# Machine learning, notes 3b: Generative classifiers

As mentioned in notes 3a, generative classifiers model the joint probability distribution of the input and target variables $\text{Pr}(\mathbf{x}, t)$. This means, we would end up with a distribution that could generate (hence the name) new input variables with their respective targets, i.e., we can sample new data points with the joint probability distribution, and we will see how to do that in this post.

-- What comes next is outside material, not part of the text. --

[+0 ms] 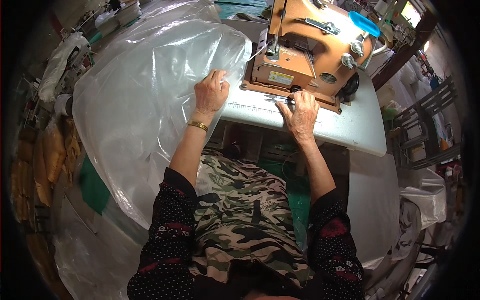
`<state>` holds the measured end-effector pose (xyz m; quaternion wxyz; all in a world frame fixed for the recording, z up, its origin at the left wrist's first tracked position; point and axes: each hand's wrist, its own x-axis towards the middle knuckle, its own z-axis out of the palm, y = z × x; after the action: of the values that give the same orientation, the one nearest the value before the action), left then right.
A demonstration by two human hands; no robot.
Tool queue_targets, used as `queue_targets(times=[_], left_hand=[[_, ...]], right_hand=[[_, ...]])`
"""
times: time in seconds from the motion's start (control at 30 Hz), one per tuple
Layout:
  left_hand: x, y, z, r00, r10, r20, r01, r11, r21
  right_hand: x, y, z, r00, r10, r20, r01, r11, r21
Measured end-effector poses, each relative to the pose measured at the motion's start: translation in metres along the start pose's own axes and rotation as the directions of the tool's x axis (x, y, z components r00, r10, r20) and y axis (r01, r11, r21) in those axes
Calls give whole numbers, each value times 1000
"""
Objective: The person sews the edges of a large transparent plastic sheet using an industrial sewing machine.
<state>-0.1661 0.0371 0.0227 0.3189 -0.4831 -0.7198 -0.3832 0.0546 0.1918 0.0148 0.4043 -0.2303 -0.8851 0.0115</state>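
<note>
A large clear plastic sheet spreads over the left of the table and hangs down toward my lap. The curled fingers of my left hand are closed on its edge, just left of an orange sewing machine. In front of the machine's base, my right hand is closed on small silver thread snips. Their blades point left over the white tabletop, and their handle is partly hidden under my fingers. The sheet's far edge reaches the machine's needle area; exactly how it lies there I cannot tell.
A ruler scale runs along the table's near edge. A blue oval dish sits on top of the machine. Grey plastic chairs stand at the right. Brown bundles hang at the far left, and more clear plastic lies below.
</note>
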Motion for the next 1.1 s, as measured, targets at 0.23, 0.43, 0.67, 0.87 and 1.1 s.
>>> queue_targets(times=[0.23,0.43,0.67,0.87,1.1], left_hand=[[-20,23,-23,991,-38,129,57,988,-146],[-31,48,-38,954,-145,261,205,954,-219],[-37,68,-41,842,-303,445,533,589,-607],[-39,96,-41,581,-295,759,771,-102,-629],[-40,106,-27,571,-278,772,799,-30,-601]], right_hand=[[-1,0,1,998,-59,-8,60,998,13],[-1,1,-2,997,-77,0,77,995,57],[2,1,-5,997,-73,6,72,990,125],[26,-23,-2,928,-281,-245,345,897,276],[43,-23,20,895,-385,-227,442,839,317]])
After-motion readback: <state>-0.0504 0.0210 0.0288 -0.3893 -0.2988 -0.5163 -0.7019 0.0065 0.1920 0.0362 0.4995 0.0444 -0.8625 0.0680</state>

The models, we will be looking at in this post, are called Gaussian Discriminant Analysis (GDA) models. Now is when the nomenclature starts getting tricky! Note that a Gaussian Discriminant Analysis model is a generative model! It is not a discriminative model despite its name.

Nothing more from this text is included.